I have argued for decriminalization for a number of reasons, rather than legalization. Now, I should tell you, when Colorado was considering legalizing marijuana before they passed, I went out and did a number of public lectures and talked to people about marijuana and tried to help their educational efforts. So it’s up to them—and I respect whatever their voters decided. My major concern about legalization was simple. As you make these drugs more available, one of the things that happens is that the hysteria surrounding the drug also increases—not necessarily the real effects, but the hysteria. People like Maureen Dowd, the writer for the New York Times, wrote about having eaten some cookie or something laced with THC when she went out to Colorado, and she ate this cookie and was debilitated for eight hours or something because it was so strong. This is part of the hysteria. She wasn’t a pot smoker, she didn’t do marijuana or THC, yet she eats this entire cookie. That’s like me, not being an alcohol drinker, drinking a fifth of vodka—that’s stupid. But she wrote this piece, and it got a lot of attention, and people act as if this piece indicates the dangers of marijuana. All psychoactive drugs are potentially dangerous if you take them in large amounts: alcohol, tobacco, acetaminophen, all of these things. As you legalize drugs, you get pieces like this, you get hysteria like this, and that kind of hysteria oftentimes drives the bad policy. It has very little do with actual drug effects; it’s the hysteria. I was arguing for decriminalizing drugs as maybe an intermediary step, so you could also increase the proper amount of education. Then if you decide to legalize, that’s fine, as long as people are educated about what they’re doing and are inoculated against hysterical accounts like that.

How has being a college professor shaped your way of teaching, your way of writing, and your perspective?

The nice thing about being a college professor is that you get challenged from very intellectually aggressive students, so you have to bring your A-game to class, and I’m better for it. I hope they are too. It allows me to speak to broader audiences other than just scientists. Because if you’re teaching, you’re not only talking to your peers who know what you’re talking about. ... The college professor thing allows you to be tuned in to the interests of the general public, and it really… helps me become a better communicator, because you know, you’ve heard some scientists speak and you don’t know what the hell they said because they’re speaking in jargon. Being a college professor, you can’t speak in jargon—or I guess you can if you don’t care about your course ratings. But I care about mine, so I try to communicate a little more effectively.

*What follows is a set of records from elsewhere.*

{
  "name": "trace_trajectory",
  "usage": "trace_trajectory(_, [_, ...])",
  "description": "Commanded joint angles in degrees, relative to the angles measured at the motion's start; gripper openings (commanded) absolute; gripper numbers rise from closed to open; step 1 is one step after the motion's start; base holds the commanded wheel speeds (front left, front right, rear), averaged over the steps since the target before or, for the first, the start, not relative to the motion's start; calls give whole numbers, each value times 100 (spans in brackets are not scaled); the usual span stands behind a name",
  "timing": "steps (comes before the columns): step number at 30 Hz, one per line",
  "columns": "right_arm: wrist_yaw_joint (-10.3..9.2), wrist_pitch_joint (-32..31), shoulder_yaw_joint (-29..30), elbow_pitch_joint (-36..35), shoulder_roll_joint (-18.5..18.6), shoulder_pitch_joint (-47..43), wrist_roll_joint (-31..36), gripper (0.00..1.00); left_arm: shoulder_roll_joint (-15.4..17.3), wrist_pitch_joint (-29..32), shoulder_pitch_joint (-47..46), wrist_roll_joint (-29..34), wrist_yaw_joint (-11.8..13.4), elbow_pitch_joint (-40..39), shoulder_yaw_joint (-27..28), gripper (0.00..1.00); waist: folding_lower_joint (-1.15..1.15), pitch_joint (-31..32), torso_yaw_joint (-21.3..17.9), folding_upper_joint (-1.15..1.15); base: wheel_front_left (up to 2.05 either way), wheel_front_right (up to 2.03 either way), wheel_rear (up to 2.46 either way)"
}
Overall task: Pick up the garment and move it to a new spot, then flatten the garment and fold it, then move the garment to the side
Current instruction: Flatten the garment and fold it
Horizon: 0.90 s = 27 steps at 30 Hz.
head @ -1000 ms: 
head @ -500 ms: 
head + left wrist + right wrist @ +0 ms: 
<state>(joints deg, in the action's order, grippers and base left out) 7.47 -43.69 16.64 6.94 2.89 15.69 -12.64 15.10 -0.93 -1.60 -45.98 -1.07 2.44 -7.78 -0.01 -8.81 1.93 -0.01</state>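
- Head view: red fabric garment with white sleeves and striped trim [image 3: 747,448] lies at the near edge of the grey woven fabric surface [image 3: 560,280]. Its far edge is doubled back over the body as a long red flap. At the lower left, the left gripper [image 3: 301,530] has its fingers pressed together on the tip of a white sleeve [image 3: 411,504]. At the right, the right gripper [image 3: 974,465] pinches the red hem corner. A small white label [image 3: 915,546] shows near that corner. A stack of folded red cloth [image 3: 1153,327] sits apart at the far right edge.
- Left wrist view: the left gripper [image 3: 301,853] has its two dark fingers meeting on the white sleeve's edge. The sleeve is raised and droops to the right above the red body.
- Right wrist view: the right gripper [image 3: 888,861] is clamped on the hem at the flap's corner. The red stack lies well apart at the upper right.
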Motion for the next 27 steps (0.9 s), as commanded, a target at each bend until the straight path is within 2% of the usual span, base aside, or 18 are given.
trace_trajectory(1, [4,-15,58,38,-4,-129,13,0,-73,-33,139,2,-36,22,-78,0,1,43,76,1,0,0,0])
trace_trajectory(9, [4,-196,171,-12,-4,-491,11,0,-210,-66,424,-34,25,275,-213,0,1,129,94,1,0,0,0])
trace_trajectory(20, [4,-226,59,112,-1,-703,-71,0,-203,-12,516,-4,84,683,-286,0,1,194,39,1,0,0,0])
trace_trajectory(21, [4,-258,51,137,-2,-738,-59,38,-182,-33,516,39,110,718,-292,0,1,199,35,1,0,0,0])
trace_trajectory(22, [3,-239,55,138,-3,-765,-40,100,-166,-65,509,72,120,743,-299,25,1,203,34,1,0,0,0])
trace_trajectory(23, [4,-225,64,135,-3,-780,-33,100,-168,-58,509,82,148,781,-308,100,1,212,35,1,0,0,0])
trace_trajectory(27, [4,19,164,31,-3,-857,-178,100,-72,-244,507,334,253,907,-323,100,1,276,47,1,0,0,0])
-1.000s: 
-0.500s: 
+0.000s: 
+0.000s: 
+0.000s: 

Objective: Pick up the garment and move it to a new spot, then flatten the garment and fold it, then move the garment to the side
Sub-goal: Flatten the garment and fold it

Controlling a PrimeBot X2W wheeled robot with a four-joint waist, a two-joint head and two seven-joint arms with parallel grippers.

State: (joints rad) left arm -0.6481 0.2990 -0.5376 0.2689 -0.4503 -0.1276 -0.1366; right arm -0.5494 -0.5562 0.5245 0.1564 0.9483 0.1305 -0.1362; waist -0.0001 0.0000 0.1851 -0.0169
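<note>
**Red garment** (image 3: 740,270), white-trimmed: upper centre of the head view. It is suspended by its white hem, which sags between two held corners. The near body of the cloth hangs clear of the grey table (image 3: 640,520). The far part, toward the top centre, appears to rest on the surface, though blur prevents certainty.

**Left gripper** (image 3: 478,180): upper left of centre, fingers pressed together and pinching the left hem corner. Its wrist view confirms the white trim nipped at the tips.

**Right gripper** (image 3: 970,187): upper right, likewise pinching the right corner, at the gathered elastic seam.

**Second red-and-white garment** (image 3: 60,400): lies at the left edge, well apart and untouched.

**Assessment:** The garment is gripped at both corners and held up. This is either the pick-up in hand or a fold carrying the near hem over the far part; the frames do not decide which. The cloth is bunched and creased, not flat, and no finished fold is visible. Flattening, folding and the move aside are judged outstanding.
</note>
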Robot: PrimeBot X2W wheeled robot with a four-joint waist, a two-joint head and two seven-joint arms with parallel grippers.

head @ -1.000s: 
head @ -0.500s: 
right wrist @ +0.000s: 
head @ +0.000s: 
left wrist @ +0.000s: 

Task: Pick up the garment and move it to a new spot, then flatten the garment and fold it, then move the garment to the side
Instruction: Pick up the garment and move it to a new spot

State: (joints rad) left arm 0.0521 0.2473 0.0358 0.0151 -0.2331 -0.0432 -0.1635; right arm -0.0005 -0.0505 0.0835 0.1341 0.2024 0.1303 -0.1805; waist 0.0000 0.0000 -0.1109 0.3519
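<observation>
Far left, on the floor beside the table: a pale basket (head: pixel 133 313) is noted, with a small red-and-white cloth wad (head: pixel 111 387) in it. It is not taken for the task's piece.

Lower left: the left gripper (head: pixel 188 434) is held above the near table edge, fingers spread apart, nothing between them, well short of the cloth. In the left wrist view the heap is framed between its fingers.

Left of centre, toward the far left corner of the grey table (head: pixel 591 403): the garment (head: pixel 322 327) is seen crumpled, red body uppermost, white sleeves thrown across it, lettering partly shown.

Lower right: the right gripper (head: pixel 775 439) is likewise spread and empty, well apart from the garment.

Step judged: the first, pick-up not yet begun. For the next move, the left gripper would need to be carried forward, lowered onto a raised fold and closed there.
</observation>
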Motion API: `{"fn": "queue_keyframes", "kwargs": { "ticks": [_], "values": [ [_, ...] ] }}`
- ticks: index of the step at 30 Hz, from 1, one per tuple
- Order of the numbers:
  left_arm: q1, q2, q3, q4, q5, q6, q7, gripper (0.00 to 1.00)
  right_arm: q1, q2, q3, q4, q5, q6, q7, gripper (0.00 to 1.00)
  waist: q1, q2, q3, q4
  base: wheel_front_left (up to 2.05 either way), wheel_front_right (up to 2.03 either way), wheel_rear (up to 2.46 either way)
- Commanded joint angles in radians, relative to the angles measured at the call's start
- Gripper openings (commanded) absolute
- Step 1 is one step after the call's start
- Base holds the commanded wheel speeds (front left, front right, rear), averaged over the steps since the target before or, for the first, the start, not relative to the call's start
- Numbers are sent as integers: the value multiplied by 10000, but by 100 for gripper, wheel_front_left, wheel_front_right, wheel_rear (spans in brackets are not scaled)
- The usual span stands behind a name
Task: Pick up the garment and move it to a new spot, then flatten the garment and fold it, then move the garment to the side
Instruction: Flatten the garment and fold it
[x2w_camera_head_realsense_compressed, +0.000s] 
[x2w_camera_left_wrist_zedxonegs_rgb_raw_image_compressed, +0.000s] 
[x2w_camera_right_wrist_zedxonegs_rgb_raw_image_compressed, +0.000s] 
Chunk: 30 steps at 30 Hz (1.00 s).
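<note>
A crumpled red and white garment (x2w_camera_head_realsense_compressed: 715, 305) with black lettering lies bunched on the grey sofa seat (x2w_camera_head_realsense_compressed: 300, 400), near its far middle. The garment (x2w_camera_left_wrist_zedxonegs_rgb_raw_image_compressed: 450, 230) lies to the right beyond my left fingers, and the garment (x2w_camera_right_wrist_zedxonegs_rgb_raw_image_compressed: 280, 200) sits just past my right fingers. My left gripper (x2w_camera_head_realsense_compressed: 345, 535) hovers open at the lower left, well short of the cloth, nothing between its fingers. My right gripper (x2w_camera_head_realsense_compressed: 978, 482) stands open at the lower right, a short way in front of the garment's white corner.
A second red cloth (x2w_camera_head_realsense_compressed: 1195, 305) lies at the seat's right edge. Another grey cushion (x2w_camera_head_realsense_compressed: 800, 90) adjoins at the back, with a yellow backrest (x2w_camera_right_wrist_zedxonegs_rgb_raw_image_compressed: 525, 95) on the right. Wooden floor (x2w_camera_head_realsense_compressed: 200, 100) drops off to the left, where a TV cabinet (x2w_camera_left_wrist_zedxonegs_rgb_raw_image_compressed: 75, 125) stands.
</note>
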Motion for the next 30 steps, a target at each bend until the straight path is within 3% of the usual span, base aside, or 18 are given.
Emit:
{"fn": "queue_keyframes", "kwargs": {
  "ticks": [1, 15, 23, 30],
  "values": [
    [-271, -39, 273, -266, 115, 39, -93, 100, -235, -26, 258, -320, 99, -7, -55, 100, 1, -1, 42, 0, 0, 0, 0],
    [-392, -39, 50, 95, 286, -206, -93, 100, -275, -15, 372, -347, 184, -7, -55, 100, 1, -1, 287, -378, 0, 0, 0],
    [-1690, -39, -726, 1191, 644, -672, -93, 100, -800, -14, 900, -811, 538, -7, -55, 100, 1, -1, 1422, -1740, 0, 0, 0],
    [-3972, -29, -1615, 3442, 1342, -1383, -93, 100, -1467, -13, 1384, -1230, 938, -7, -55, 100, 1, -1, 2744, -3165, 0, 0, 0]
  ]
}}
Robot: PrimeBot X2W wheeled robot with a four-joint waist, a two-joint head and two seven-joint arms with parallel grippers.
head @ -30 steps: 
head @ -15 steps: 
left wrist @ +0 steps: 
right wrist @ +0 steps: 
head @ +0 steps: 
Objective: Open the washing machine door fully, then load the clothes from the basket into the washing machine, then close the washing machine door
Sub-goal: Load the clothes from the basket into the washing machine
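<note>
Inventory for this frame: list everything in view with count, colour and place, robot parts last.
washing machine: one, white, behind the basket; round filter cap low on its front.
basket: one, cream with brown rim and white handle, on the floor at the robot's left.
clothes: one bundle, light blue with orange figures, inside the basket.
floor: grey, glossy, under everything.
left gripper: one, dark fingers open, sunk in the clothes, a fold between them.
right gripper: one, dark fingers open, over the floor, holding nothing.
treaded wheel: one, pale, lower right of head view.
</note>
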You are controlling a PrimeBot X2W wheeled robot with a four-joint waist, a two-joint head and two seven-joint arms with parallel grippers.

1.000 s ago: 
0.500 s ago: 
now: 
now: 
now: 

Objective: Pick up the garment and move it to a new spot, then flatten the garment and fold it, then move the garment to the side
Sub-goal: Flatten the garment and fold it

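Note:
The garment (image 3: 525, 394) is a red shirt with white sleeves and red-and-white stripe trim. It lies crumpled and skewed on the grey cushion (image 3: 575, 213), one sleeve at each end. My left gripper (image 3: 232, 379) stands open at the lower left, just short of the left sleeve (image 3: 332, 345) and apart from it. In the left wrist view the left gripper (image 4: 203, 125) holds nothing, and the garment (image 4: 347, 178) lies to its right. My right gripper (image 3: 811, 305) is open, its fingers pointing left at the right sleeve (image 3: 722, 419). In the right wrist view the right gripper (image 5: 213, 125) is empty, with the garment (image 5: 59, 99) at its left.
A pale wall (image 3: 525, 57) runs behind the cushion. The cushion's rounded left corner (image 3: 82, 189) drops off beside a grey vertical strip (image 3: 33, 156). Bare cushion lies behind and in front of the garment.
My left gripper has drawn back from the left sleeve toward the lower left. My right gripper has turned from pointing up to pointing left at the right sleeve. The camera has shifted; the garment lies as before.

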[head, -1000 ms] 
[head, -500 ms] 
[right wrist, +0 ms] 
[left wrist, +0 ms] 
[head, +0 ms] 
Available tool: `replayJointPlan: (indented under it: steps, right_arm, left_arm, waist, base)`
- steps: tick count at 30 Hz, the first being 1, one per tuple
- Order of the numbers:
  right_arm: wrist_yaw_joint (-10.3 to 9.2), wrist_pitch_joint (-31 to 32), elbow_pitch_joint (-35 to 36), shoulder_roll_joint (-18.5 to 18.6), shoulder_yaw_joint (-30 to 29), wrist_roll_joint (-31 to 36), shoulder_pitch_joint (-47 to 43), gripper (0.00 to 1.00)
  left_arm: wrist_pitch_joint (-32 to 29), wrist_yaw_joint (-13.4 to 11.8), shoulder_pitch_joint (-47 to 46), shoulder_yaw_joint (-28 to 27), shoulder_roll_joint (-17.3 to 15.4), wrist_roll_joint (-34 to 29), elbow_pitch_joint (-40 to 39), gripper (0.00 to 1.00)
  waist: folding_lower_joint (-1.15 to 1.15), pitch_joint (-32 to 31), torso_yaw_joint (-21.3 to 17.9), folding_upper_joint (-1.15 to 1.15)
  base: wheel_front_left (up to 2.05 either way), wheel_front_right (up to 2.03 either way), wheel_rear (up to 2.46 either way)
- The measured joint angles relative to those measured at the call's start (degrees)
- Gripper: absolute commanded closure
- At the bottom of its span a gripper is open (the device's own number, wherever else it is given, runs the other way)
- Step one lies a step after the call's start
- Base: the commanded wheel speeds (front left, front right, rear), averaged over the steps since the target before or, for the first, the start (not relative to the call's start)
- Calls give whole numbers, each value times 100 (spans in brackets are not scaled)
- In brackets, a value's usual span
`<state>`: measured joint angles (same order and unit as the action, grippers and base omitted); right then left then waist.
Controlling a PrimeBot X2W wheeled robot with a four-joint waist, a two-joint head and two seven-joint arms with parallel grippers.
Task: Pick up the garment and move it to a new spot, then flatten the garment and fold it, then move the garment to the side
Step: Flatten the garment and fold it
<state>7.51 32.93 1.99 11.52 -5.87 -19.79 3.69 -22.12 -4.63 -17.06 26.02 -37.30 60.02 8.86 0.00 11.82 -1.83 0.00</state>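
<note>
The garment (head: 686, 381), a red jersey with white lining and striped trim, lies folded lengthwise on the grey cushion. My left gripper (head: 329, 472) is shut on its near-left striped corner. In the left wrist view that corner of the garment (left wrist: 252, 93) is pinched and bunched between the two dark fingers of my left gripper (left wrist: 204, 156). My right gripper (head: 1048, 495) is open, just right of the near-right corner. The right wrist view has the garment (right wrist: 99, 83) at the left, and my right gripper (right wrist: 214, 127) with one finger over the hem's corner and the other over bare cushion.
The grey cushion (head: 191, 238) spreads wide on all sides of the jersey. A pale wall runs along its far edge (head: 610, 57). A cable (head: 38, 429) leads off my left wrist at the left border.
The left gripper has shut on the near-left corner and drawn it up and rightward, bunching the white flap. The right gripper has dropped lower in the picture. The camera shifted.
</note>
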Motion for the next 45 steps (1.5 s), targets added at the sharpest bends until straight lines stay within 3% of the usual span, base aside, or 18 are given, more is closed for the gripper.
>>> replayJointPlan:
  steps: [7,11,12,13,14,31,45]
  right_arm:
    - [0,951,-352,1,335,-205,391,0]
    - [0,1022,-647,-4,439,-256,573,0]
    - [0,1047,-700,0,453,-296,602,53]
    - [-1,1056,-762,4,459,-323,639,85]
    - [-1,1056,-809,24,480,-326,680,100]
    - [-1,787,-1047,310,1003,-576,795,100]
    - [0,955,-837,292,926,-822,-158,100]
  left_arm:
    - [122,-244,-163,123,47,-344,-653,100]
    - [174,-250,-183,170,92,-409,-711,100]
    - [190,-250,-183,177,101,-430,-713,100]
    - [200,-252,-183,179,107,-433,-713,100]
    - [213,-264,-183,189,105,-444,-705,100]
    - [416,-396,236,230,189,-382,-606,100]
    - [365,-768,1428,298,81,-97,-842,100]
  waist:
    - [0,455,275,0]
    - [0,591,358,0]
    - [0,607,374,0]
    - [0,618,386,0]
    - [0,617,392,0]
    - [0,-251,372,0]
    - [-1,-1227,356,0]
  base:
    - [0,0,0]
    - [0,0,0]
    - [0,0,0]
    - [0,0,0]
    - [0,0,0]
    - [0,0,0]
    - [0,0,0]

We appreciate that. The public perception of the drug user seems to be changing a little bit, but most of the time drug users are still seen as “bad people.” Do you think this perception will change eventually?

Yes, it will change as people come out of the closet, so to speak. President Obama, in his book Dreams From My Father, talked extensively about his cocaine use, about his marijuana use. As long as we have respectable people, people who are making a contribution to society, [being] honest about what they’ve done or what they do, it will change. But, when those people hide in the closet, it decreases the likelihood that it will change. The vast majority of us have used drugs with no problem. That’s a fact. But it’s difficult to get people to say this, in part because of the way we have vilified drugs in the country for so long.

 

Note: An earlier version of this article reported that Carl Hart was the first African-American professor to receive tenure at Columbia. Hart was the first tenured African-American professor in the sciences at Columbia. The Eye regrets the error.